→ WHAT TO WORK ON
Beginning with the line that holds "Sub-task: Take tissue", copy every remaining line of the listing below exactly, and leave the pictures out.

→ SOURCE DATA

----

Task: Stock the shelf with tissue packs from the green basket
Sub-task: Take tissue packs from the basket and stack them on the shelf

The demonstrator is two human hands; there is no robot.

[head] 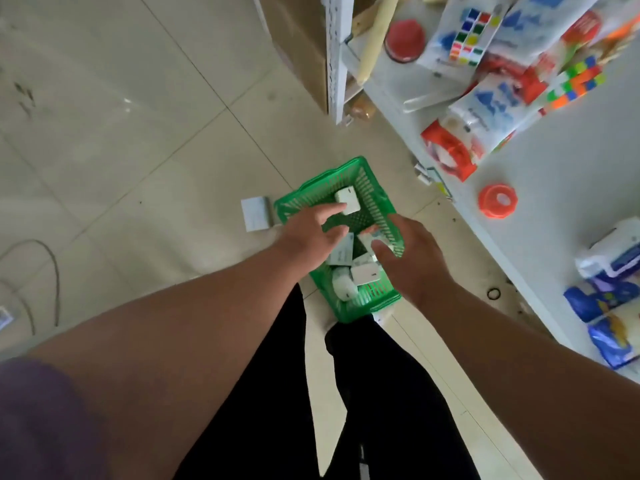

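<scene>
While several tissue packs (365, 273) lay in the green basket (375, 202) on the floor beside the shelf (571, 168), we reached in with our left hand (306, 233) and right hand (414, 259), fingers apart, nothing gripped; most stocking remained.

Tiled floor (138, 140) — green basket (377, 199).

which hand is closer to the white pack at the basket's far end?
Left. The left hand has fingertips at the far pack; the right hand is nearer the person, by the right rim.
</scene>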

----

→ REPLY
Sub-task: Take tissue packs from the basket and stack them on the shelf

The demonstrator is two human hands; there is no robot.

[head] 

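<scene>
While several tissue packs (365, 273) lay in the green basket (375, 202) on the floor beside the shelf (571, 168), we reached in with our left hand (306, 233) and right hand (414, 259), fingers apart, nothing gripped; most stocking remained.

Tiled floor (138, 140) — green basket (377, 199).

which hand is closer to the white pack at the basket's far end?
Left. The left hand has fingertips at the far pack; the right hand is nearer the person, by the right rim.
</scene>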

That completes the answer, and no more is expected.